My parents-in-law bought a second home in Ito earlier this year and before my first couple of visits I asked a group of students about things to do on the Izu Peninsula. The first answer to come back was about this place which has a very intriguing name. It translates as banana crocodile gardens (below) and they are located close to Izu-Atagawa down towards the south of the peninsula.
However, when I left home on this particular day I actually had no intention of visiting these interestingly named gardens and neither did I even know that they were close to the particular station I had chosen to visit. I set out with the idea of visiting yet another quirky museum but when I arrived the Japan Mask History Museum was closed (I later found out that there is a phone number on the door and if you ring it the owner will open the place for you) so the opportunity to tick off Banana wani-en was there.
Banana Wani-en is not just strange in name but also for its layout as it is split into three sections with one of them being across the road and the other one is a short three minute bus ride away though I should add that there are very regular shuttle buses between the two sites!
Right, here’s the bit where I pad-out the article with some stories from my past vaguely relating to the matter in hand and then seamlessly shoehorn them in to the post as if it’s relevant in any way! A quick search of the word crocodile in the Tokyo Fox search bar reminds me that I’ve seen a few crocodiles in the jungles of Borneo on a morning river cruise, once ate crocodile at a Cameroon restaurant in Ikebukuro, have actually held a baby crocodile in the Philippines and have visited some of the ‘Crocodile Dundee‘ (1986) and ‘Crocodile Dundee II‘ (1988) filming locations in New York city and Kakadu National Park in the Northern Territory of Australia. Wow, that’s a better collection of crocodile stories than I originally anticipated!

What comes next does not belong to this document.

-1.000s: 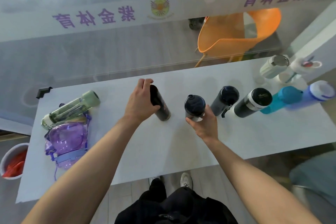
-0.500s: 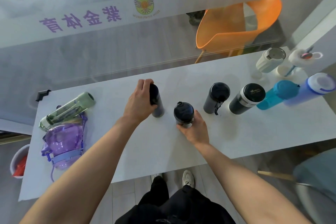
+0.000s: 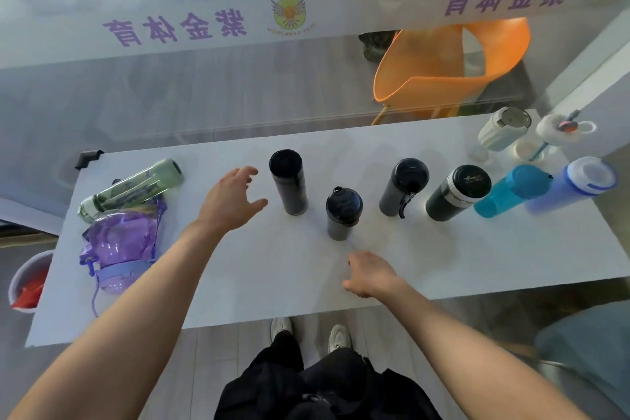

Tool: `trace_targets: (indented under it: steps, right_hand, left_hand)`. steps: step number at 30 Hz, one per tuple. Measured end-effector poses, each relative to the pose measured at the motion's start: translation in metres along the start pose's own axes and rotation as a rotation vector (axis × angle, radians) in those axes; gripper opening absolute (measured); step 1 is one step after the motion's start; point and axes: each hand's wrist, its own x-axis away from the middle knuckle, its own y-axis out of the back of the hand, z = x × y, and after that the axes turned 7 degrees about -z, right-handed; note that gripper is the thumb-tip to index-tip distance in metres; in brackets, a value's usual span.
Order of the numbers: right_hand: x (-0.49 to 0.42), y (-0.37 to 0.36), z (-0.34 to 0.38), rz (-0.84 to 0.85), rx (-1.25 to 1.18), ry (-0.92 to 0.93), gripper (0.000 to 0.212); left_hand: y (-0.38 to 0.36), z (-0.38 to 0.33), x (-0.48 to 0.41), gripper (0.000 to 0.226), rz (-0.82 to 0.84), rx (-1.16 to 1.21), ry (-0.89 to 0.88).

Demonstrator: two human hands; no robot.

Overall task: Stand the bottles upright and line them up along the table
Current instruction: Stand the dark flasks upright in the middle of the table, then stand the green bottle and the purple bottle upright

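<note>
On the white table (image 3: 238,283) several bottles stand upright in a row: a slim black flask (image 3: 289,181), a short dark bottle (image 3: 342,213) set a bit nearer me, a grey bottle with a strap (image 3: 402,186), a black-and-silver flask (image 3: 456,193), a teal bottle (image 3: 511,189) and a blue bottle (image 3: 572,184). A green bottle (image 3: 131,189) and a purple bottle (image 3: 119,245) lie on their sides at the left end. My left hand (image 3: 230,203) hovers open just left of the slim flask. My right hand (image 3: 370,274) is open, below the short bottle, touching nothing.
A white mug-like bottle (image 3: 504,128) and a white lidded cup (image 3: 559,129) stand at the far right corner. A glass partition runs along the table's far edge, with an orange chair (image 3: 450,72) behind it. A bucket (image 3: 25,283) sits on the floor at left.
Both hands have let go of their bottles and pulled back: the left off the slim black flask, the right off the short dark bottle. Both bottles now stand free.
</note>
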Motion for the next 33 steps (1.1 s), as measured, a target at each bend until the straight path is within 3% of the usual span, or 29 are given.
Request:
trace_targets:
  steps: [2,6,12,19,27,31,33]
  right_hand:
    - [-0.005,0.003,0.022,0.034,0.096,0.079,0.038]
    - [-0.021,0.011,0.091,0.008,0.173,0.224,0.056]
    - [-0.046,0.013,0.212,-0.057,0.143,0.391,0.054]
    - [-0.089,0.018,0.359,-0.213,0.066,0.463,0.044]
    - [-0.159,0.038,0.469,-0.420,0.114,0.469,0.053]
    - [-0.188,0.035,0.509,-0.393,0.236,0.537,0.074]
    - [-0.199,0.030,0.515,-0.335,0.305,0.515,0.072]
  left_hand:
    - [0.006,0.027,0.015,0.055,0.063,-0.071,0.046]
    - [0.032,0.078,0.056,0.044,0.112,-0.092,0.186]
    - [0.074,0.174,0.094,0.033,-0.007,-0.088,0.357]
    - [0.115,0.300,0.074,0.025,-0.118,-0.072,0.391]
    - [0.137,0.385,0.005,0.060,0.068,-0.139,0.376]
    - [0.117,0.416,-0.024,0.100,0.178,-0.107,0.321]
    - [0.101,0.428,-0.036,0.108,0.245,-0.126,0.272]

The souvenir shop was actually one of the highlights not that I bought anything! The banana shaped/coloured crocodiles (or are they alligators? I still don’t know what the difference is!) looked fantastic and there was all manner of crocodile (or alligator!) merchandise on sale. A cafe next door dealt with the banana side of things including ice cream and some other stuff which basically means that I can’t remember what else!
I didn’t need to wait more than a couple of minutes each time I wanted to use the shuttle bus and so I visited the branch garden featuring a large alligator pool which was more pleasing to see compared to the first place where the conditions seemed quite cramped.
This particular zone was the most interesting for me as ever since ‘Kung Fu Panda‘ (2008) came out, I have had a fondness for the Red Panda (I don’t like the name lesser panda) as I particularly liked the Master Shifu character. Yes, really!
There are many red pandas but it’s the one called “Nuts” which melts the hearts of many visitors as he has a handicapped leg caused by injury during his childhood but I was reliably informed that he is indeed very healthy nowadays. However, there are no pictures of him in this post!
It is this part of Banana Wani-en where some actual bananas are being grown along with papayas, mangoes and medicinal plants. Other things to see include flamingos and some incredibly large tortoises.
The shuttle bus dropped me off back at the Wani-en zone and opposite there is the botanical gardens which feature eight greenhouses of tropical plants with each house specialising in the likes of waterlilies, wild orchids, flowering trees and ferns. I only know this as I was given a very limited English guide to the gardens and after reading that description I decided to give that part a miss as I thought I should get back to the family having gone off on my own yet again!
How to get there: The Atagawa Tropical & Alligator Garden is actually the official name of Atagawa Banana Wani En and it’s located at 971-9 Naramoto, Higashiizu-cho, Kamo, Shizuoka Prefecture. It is just one minute walk from Izu-Atagawa station on the Izu Kyūkō Line and entrance costs 1500 yen.